Directions for this task:
Write out exactly the lines below that run from the one containing "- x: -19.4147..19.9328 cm" through the one containing "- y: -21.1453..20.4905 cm", both included, with no other lines.

Information provided START

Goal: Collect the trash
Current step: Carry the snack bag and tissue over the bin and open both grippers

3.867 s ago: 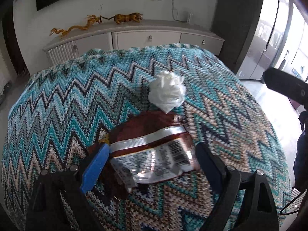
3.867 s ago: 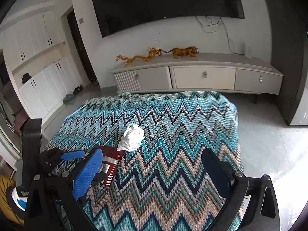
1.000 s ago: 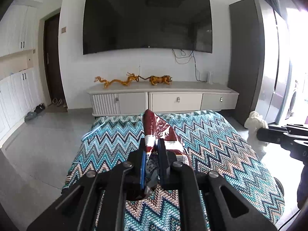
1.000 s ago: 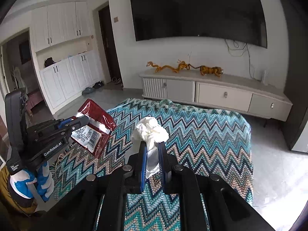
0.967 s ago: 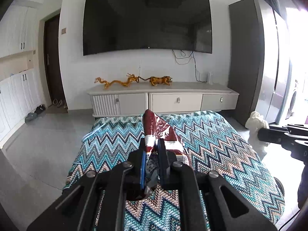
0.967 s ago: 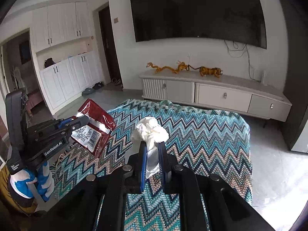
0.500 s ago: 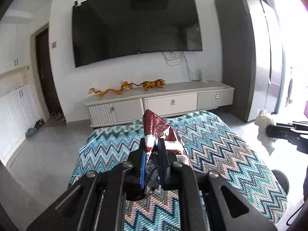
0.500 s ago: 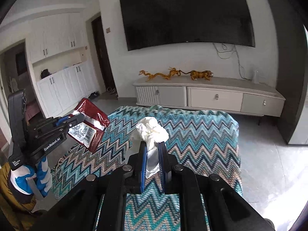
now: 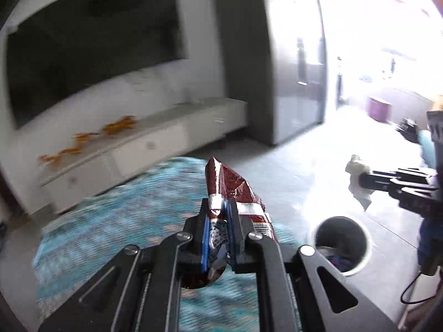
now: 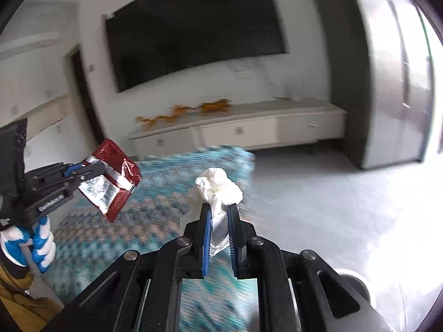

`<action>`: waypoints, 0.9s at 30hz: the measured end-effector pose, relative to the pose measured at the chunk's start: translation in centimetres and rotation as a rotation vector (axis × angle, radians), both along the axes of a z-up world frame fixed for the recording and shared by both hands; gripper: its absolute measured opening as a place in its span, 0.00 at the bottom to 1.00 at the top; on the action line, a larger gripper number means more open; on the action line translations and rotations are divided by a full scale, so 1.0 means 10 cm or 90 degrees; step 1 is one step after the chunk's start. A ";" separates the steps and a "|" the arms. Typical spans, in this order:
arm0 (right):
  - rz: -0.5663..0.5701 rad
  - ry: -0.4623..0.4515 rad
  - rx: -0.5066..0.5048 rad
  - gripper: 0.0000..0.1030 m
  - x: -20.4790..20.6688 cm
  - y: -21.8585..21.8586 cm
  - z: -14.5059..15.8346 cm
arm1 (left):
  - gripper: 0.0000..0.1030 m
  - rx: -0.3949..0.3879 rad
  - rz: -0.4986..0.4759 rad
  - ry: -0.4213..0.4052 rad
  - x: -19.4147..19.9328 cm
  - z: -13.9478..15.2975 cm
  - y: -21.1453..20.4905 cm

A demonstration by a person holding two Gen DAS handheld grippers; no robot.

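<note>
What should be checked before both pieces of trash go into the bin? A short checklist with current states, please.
1. Left gripper shut on the red snack wrapper: ok.
2. Right gripper shut on the white crumpled tissue: ok.
3. Round trash bin in view on the floor, mouth open: ok.
4. Wrapper over the bin mouth: not ok, it is off to the left of the bin.
5. Tissue over the bin mouth: cannot tell; it appears above the bin, pictures blurred.
6. Room left in the bin: cannot tell.
</note>
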State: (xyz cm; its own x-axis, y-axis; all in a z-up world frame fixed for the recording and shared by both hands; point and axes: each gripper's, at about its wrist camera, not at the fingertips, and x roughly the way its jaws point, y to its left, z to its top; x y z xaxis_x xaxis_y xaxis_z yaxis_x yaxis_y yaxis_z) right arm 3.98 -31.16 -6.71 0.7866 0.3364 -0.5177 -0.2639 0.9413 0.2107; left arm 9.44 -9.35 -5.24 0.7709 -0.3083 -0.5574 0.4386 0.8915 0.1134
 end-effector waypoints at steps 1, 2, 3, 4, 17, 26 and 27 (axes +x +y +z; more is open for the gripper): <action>-0.029 0.009 0.000 0.11 -0.04 -0.18 -0.06 | 0.10 -0.002 -0.025 0.015 0.05 -0.04 -0.19; -0.058 0.019 -0.004 0.11 -0.08 -0.36 -0.12 | 0.10 -0.004 -0.044 0.029 0.09 -0.06 -0.34; -0.083 0.028 -0.009 0.11 -0.11 -0.51 -0.19 | 0.10 -0.006 -0.066 0.049 0.13 -0.11 -0.52; -0.101 0.037 -0.013 0.11 -0.13 -0.62 -0.25 | 0.10 -0.007 -0.085 0.069 0.17 -0.15 -0.70; -0.236 0.211 0.025 0.11 -0.07 -1.57 -1.44 | 0.13 0.050 -0.193 0.248 0.39 -1.16 -2.48; -0.278 0.281 0.060 0.15 0.00 -1.85 -1.92 | 0.40 0.037 -0.186 0.308 0.57 -1.58 -2.69; -0.281 0.285 0.065 0.16 -0.01 -1.87 -1.95 | 0.44 0.038 -0.182 0.310 0.60 -1.60 -2.67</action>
State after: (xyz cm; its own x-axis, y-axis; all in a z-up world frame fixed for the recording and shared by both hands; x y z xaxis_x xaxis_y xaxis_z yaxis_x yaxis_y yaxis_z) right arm 3.84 -49.88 -26.23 0.5769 0.0944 -0.8113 0.2791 0.9107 0.3045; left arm 15.41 -36.09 -21.22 0.3112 -0.4242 -0.8504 0.6763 0.7275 -0.1154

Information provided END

Problem solution:
  - x: -19.4147..19.9328 cm
  - z: -13.9478..15.2975 cm
  - y: -21.1453..20.4905 cm

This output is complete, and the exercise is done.